The Ikedaya Incident

Shinsengumi slaying a radical Samurai

On the night of July 8th, 1864, a stream of white and light blue haori jackets emblazoned with the kanji 誠 (Honesty) moved toward the Ikedaya Inn. It was situated just east of the famous Sanjo Bridge in the heart of Kyoto and these were the jackets of the famous Shinsengumi police force. Their target was a group of southern samurai conspirators who had gathered in the inn for the night. After having tortured Furukawa Shuntaro – a samurai sympathetic to the conspirator’s cause – the Shinsengumi had obtained the information needed to move in on the group.  

This is the backdrop for one of Kyoto’s most infamous swordfights in the more modern era. The Ikedaya Incident began as intel was gathered by the Shinsengumi that would seem to implicate many of those samurai in a plot to set fire to the old capital. Kyoto at the time was rife with such samurai, calling themselves shi-shi or “men of high purpose”, who supported the ‘Sonno-Joi’ movement which advocated the political empowerment of the emperor and the expulsion of foreigners and their influence. The Shinsengumi amounted to a secret police force with very little in the way of red tape. It was sent by the Tokugawa Bakufu from Edo and given the unenviable task of controlling the situation in the south. In many cases this control equated to an iron fist and steel blade.
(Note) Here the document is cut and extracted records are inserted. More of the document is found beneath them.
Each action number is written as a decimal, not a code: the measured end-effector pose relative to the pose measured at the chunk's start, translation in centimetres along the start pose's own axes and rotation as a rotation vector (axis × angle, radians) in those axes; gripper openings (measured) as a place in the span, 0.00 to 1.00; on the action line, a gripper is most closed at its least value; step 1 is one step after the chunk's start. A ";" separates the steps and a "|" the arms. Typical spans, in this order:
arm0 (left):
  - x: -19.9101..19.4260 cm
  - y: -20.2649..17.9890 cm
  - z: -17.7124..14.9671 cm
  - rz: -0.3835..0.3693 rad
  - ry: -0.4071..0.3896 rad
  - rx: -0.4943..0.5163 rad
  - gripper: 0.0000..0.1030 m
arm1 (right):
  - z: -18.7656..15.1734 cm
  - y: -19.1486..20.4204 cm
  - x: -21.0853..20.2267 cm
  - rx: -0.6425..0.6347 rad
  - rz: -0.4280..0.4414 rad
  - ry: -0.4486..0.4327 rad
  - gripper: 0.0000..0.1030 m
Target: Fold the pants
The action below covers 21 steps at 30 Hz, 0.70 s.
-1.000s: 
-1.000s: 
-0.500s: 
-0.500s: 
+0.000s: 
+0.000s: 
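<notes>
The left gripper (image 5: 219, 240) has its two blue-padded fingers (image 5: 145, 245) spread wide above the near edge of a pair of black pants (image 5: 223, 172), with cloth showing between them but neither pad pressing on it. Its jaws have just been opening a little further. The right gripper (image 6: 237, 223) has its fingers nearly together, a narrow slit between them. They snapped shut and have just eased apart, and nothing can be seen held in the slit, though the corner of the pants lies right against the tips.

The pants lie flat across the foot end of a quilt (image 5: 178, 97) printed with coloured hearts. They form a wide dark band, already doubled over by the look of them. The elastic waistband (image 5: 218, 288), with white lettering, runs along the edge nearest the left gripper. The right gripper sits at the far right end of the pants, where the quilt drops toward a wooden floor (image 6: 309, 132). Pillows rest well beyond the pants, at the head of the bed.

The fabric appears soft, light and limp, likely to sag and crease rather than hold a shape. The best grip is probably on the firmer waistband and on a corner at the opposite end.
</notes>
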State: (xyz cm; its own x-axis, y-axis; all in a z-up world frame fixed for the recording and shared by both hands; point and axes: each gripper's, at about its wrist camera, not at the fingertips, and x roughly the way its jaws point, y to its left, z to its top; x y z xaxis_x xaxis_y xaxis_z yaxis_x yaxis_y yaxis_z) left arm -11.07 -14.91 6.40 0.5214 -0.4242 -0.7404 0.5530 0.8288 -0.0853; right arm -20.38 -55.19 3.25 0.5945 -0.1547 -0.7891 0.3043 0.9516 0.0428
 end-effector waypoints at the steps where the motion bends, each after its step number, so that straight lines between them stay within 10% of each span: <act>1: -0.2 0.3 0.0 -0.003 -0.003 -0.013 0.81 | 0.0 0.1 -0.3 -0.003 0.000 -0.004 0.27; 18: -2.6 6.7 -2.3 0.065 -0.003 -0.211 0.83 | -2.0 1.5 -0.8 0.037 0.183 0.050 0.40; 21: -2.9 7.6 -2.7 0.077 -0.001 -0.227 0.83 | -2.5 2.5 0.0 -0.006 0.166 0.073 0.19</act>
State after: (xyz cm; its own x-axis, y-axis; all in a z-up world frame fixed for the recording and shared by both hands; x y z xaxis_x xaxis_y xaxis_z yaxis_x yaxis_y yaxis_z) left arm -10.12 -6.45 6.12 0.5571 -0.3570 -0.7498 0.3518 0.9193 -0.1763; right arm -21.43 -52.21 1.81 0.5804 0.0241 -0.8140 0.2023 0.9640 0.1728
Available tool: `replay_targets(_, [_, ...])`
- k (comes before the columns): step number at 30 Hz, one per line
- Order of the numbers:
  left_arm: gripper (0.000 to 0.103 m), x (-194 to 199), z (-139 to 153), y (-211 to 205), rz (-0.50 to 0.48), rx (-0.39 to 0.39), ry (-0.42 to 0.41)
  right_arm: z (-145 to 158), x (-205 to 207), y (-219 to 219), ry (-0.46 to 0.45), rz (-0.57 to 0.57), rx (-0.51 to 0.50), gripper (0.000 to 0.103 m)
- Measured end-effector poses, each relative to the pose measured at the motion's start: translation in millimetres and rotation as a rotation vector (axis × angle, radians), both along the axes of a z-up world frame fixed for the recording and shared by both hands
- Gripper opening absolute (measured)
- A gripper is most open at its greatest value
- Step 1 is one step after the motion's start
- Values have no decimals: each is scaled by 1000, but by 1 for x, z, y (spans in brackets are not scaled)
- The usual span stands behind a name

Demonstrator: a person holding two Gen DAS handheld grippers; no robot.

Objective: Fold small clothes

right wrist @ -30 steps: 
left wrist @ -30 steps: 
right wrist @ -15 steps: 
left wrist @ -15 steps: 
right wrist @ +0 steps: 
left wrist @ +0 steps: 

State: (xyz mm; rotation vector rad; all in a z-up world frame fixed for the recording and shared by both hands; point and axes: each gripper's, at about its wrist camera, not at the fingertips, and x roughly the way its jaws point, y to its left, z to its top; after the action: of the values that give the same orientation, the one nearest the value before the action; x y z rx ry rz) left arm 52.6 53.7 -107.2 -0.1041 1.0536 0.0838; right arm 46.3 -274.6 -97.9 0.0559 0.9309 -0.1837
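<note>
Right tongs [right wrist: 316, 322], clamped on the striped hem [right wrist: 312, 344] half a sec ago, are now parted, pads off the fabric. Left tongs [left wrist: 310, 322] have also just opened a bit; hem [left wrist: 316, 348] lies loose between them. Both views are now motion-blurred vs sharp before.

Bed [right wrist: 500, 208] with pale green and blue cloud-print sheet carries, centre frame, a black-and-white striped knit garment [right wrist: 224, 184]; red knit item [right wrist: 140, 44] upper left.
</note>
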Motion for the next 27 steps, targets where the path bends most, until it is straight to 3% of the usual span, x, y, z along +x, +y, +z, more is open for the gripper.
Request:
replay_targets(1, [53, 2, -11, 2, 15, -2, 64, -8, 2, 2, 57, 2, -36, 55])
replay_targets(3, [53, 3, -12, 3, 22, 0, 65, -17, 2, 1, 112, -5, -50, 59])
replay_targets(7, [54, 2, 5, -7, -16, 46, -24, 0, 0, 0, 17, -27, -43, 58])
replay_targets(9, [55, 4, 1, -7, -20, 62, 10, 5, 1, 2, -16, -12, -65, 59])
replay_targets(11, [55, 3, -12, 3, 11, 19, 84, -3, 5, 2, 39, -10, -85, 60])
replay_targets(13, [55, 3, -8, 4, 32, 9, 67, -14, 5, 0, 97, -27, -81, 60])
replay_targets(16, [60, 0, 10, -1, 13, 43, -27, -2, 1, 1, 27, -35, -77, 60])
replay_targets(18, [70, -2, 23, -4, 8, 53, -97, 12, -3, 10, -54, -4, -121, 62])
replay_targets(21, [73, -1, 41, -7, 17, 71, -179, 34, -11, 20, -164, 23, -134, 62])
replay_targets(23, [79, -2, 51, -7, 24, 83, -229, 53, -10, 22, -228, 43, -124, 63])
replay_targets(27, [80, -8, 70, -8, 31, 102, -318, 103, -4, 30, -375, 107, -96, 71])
The Yagi House, where the Shinsengumi was based
The Yagi house, where the Shinsengumi posse were stationed

They were led by Kondo Isami, a very stout individual skilled in Tennen Rishin-ryu and who was known for not being one to shy away from confrontation. Though it is said that he would often lose bouts with practice swords, his ability to remain fearless when the stakes were much higher made him a very accomplished practitioner when holding a real sword. He was clad in more than just a sword for this event. He famously wore a steel helmet and upper body chainmail armor.

Kondo Isami, the leader of Shinsengumi posse
Kondo Isami

Many members of the group have become cultural and pop-culture icons in Japan. They can be found in countless novels, films, manga, and videogames. Nagakura Shinpachi, Hijikata Toshizo, Saito Hajime, Okita Soji, and about thirty more members split into two (or three) groups that made up the Shinsengumi force. Kondo Isami led the first group of ten men, while Hijikata Toshizo also known as 鬼の副長 (oni no fukucho) or “the demon vice-commander”, lead a second group of 24. This group was split into two subgroups for ease of movement.
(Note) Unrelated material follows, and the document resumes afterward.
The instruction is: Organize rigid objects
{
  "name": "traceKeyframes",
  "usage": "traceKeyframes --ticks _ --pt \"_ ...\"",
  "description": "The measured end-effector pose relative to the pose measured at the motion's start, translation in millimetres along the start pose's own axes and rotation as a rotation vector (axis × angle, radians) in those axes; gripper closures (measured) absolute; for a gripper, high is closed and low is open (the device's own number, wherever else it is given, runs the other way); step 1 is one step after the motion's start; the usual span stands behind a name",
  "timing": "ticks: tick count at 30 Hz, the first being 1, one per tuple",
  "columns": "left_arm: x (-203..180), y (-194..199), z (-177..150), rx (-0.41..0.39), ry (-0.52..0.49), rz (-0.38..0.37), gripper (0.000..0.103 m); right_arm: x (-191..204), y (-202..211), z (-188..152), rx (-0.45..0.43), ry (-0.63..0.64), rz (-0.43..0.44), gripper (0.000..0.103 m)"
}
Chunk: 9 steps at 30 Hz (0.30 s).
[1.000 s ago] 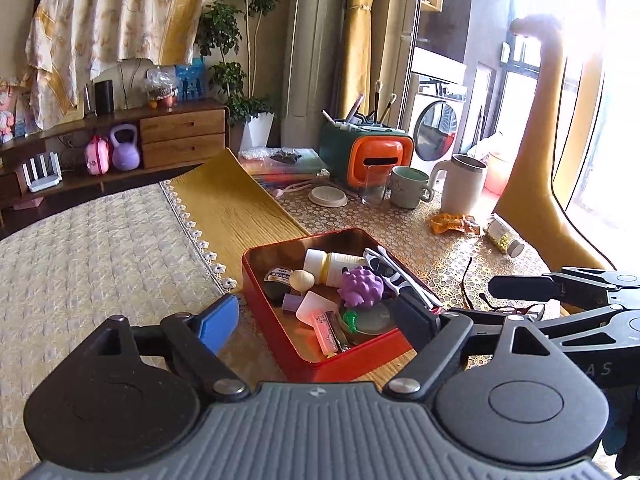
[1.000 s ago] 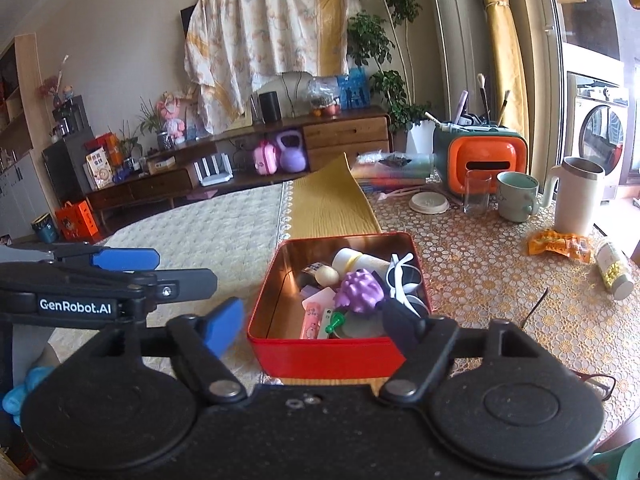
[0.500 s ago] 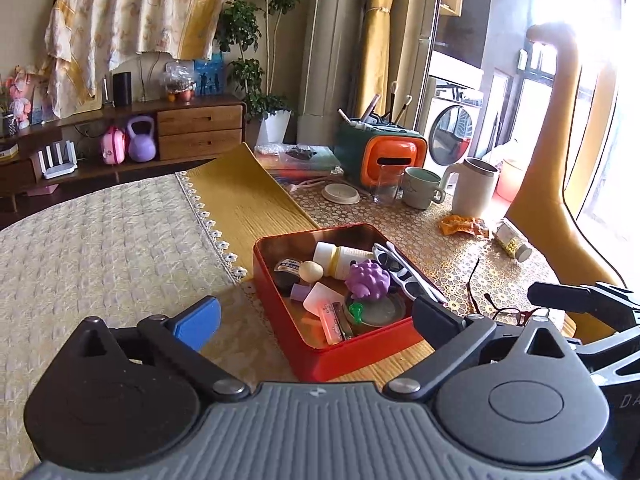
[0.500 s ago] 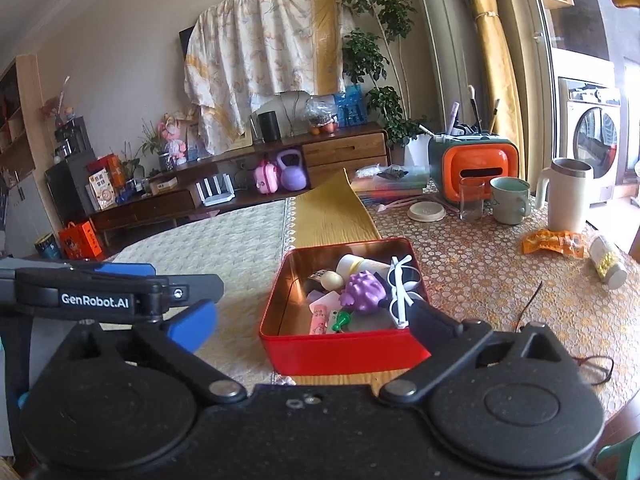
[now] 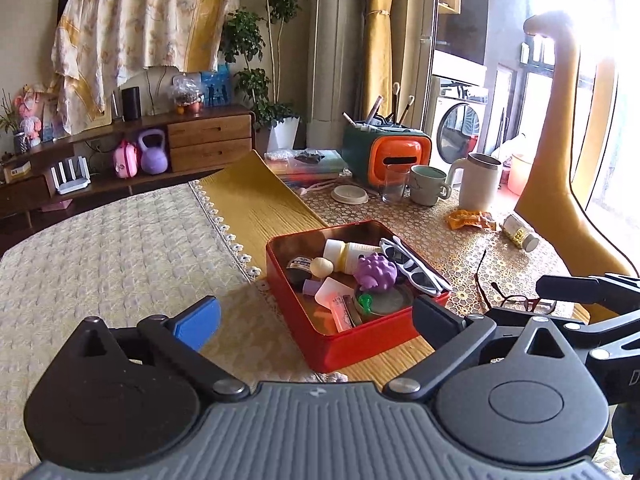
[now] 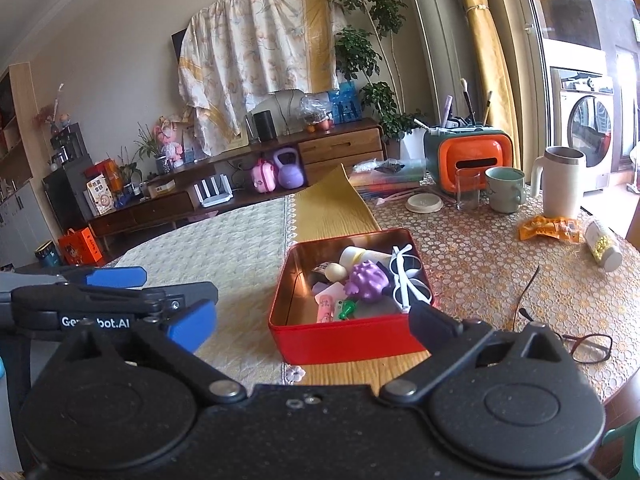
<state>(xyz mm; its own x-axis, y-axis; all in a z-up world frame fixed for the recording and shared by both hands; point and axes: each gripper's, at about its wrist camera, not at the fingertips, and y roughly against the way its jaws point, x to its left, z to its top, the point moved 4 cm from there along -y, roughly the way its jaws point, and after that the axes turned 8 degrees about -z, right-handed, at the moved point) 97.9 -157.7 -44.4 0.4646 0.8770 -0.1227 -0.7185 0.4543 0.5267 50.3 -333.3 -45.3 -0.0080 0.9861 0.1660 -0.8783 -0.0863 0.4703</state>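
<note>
A red tin box (image 5: 360, 344) (image 6: 344, 344) sits on the table just ahead of both grippers. Inside lie a purple spiky toy (image 5: 376, 271) (image 6: 368, 276), white sunglasses (image 5: 412, 266) (image 6: 408, 276), a white bottle (image 5: 348, 254), a cream egg (image 5: 322, 267), a green piece (image 6: 347, 309) and small packets. My left gripper (image 5: 316, 320) is open, nothing between its fingers, short of the box. My right gripper (image 6: 312, 320) is open too, its black finger near the box's front right corner. The right gripper's black fingers (image 5: 580, 292) show at the right of the left wrist view.
Red-framed glasses (image 6: 588, 346) lie right of the box. Farther back stand a white pitcher (image 6: 560, 184), a green mug (image 6: 506, 190), a glass (image 6: 468, 190), an orange holder (image 6: 468, 160), a snack packet (image 6: 548, 228) and a toppled jar (image 6: 604, 244). A cream cloth (image 5: 120, 260) covers the table's left.
Both grippers' jaws have spread wider. Both have drawn back a little from the red box, which now looks smaller and farther.
</note>
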Motion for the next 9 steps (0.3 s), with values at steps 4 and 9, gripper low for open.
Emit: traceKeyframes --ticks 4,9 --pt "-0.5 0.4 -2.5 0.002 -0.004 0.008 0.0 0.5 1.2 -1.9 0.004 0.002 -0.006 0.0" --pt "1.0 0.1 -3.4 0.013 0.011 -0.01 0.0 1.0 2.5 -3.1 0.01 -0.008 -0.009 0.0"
Hijikata Toshizo, vice leader of Shinsengumi posse
Hijikata Toshizo

Kondo’s ten men arrived first and surrounded the wooden, machi-ya style inn, guarding both the front and back exits. Kondo and two others moved in at pace giving only the now famous proclamation “Shinsengumi! You’re under arrest!” Screams could be heard from among the large number of men on the second floor. “It’s the Shinsengumi! They’re here!” In a stampede of movement, the surrounded samurai clamored for the weapons as Kondo and his men continued to rush in and up the stairs.

Photographs from around the time and recreations of the inn show that the interior was quite restricting. The stairs also, steep and narrow, made for very confined combat. Famous images from films that have become standard when recreating this scene include a single samurai rolling down the stairs after Kondo Isami preemptively began the engagement by mercilessly cutting him down. The image may be one of cinematic imagination, but in reality, the violence that followed was very real.

Nagakura Shinpachi (Third from right) in his old age

The engagement started without the intention of taking prisoners as Kondo’s men were heavily outnumbered. However, as Hijikata’s groups arrived and helped to even the numbers the goal changed from ‘cutting them down’ to ‘making arrests’. Either would mean the same fate for the samurai from the south and so many tried to flee. Two individuals, Miyabe Teizo and Matazoe Kitsuma chose to commit seppuku instead. The rest fought on and the fray spilled outside where onlookers began to gather to witness the spectacle.

The fighting spread out in front of the building and even on Sanjo Bridge. One finial atop the modern bridge is an original from the period and bears a cut from a sword strike that was off its mark. Of the original 44 or so samurai who had gathered in the inn, around ten including the two who took their own lives died at the scene. Another eight of the men were actually able to completely escape. Two more committed suicide following the incident, while the rest were captured and arrested. Many of these men were later executed.

The Shinsengumi lost a single man the night of the event, though two more men later died from injuries they had sustained in the fighting. For the Shinsengumi the fight would actually continue as they methodically hunted other Choshu and Tosa Shi-Shi Samurai throughout the night and into the following days and weeks. Family members of many of the Shishi Samurai were arrested and other events occurred as a direct result of the Ikedaya Incident.

One Shinsengumi member who took part in this incident as well as many others would end up fleeing to Hokkaido after the fall of the Tokugawa government. Nagakura Shinpachi began teaching Shinto Munen-ryu kenjutsu and then later in his life taught kendo at what is today Hokkaido University.